» WHAT THIS TASK INVOLVES
Going through the records that follow, please count the lines with "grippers" in them and give only the count.

» Recorded data
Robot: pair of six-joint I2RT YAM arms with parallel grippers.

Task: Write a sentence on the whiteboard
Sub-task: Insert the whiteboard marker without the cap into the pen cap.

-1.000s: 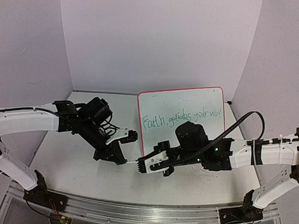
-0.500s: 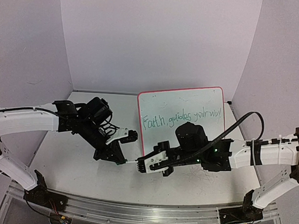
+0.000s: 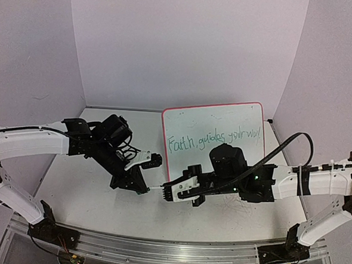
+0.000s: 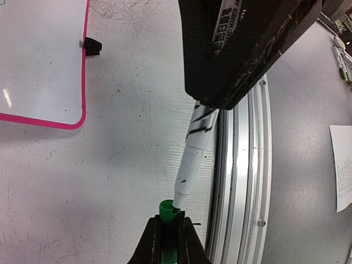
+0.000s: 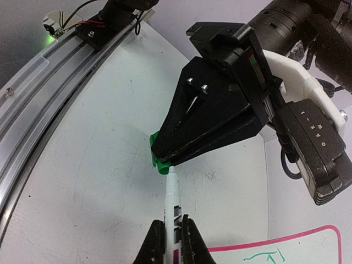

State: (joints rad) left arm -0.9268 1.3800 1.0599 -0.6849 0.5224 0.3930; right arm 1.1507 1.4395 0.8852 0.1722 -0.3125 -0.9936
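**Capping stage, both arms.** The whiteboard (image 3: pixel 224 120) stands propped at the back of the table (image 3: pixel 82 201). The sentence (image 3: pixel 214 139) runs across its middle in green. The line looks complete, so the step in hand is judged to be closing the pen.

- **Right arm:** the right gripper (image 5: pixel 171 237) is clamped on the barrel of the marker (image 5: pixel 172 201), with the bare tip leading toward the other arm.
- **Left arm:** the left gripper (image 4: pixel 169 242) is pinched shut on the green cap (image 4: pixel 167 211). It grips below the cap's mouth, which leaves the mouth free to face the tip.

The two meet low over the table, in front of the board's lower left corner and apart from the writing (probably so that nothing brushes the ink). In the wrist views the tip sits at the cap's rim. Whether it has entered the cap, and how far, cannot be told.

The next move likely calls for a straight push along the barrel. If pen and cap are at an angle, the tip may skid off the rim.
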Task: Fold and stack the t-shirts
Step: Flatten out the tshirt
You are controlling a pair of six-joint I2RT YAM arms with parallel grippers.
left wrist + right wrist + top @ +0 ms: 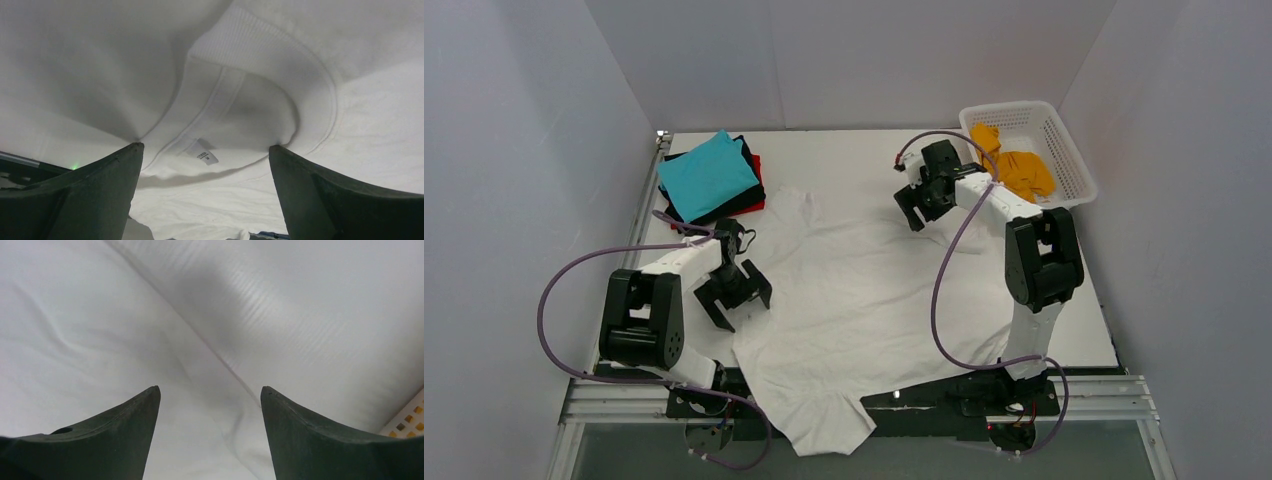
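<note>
White t-shirt spread open across the middle of the counter, one end draped past the 6 o'clock edge; laid flat, presumably, to ready a first fold. Left claw at the cloth's 9 o'clock margin, fingers apart and empty, aimed at the ribbed collar. Right claw at the 1 o'clock margin, likewise apart, poised over the cloth's edge, likely for a matching pinch. Folded stack at 11 o'clock: teal t-shirt atop black and red. Orange t-shirt in the basket at 2 o'clock, probably next.
</note>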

» ANSWER TO THIS EXERCISE
2